• **Dataset records**
——————

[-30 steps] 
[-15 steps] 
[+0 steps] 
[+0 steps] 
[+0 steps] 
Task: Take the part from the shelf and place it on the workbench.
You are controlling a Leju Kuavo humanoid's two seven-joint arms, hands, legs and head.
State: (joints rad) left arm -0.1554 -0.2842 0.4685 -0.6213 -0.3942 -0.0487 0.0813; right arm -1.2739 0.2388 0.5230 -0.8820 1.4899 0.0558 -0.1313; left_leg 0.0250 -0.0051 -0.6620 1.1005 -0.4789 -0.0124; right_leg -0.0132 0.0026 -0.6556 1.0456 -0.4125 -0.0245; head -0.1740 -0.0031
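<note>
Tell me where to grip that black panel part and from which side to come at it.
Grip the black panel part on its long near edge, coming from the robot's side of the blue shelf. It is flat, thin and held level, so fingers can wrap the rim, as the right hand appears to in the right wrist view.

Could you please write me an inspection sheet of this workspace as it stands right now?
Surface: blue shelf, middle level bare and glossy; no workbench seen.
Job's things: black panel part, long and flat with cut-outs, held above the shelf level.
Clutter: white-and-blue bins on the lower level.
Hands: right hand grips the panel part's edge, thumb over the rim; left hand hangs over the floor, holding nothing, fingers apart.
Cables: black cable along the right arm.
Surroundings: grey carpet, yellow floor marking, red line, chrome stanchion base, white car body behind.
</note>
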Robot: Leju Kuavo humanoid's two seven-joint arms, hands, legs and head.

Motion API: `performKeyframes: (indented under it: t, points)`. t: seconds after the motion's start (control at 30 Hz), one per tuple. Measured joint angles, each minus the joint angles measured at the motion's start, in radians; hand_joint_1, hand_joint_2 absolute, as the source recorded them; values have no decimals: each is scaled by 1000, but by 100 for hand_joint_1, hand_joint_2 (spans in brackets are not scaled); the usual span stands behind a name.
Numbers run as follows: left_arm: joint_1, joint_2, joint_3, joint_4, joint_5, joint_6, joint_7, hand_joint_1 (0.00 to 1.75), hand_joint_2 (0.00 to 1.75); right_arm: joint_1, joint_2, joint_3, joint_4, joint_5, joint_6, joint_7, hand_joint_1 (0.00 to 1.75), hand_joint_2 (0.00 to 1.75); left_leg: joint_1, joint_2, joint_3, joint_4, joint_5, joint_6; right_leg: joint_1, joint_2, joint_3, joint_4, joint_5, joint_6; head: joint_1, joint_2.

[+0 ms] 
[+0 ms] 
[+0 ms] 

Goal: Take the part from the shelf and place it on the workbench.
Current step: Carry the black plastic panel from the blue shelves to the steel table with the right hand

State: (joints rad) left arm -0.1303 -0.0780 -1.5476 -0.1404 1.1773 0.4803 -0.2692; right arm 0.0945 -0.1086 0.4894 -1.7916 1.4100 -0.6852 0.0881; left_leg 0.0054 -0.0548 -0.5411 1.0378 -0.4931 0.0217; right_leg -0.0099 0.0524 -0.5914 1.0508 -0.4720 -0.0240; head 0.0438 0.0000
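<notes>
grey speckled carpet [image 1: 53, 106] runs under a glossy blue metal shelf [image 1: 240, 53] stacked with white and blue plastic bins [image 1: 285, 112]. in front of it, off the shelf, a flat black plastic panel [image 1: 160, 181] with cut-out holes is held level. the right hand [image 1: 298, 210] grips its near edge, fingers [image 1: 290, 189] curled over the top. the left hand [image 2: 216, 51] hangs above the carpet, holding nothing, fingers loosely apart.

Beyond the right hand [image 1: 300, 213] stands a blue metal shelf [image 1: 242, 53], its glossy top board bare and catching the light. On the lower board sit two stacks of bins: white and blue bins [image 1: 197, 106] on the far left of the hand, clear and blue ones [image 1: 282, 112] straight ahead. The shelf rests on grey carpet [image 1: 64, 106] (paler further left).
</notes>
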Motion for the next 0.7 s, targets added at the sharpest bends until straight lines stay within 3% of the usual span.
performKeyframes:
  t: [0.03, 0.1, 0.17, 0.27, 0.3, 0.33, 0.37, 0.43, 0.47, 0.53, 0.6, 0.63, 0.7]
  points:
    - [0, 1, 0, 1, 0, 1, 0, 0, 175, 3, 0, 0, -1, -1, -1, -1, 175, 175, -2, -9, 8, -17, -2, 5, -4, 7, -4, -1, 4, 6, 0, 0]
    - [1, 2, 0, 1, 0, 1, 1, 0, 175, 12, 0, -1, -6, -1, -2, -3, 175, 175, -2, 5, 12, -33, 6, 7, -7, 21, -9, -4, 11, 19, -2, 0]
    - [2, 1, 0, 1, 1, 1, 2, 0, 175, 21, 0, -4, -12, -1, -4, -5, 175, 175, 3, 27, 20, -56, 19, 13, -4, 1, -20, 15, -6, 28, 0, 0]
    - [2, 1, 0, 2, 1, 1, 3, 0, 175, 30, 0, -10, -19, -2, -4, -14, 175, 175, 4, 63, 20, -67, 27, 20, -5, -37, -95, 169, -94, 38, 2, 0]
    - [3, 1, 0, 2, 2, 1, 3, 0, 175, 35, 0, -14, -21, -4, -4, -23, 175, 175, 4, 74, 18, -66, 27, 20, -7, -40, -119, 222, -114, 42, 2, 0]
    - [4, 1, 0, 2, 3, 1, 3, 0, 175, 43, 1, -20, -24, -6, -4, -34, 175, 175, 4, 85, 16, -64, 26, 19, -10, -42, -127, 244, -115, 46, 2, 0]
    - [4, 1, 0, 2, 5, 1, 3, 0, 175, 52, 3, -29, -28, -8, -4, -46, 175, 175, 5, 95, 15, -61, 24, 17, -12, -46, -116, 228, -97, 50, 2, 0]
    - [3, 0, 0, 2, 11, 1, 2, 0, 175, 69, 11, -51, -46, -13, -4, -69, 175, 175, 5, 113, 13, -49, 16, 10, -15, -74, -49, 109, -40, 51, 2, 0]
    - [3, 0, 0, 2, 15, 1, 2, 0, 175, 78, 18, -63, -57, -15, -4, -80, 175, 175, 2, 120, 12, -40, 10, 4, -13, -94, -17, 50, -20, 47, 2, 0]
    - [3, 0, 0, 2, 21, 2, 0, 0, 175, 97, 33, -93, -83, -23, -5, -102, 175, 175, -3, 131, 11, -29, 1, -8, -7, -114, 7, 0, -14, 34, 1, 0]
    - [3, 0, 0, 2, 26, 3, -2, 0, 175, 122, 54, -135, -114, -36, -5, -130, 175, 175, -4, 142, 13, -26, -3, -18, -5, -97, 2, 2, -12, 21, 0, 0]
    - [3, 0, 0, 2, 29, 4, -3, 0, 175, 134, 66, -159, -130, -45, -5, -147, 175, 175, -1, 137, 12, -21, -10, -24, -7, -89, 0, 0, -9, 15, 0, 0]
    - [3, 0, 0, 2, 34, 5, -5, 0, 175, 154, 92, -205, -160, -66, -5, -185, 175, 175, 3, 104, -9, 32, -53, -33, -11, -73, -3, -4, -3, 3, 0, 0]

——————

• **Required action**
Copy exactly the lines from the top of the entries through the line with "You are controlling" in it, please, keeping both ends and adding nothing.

• **The completed task**
[-30 steps] 
[-15 steps] 
[+0 steps] 
[+0 steps] 
[+0 steps] 
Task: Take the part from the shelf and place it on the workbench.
You are controlling a Leju Kuavo humanoid's two seven-joint arms, hands, legs and head.

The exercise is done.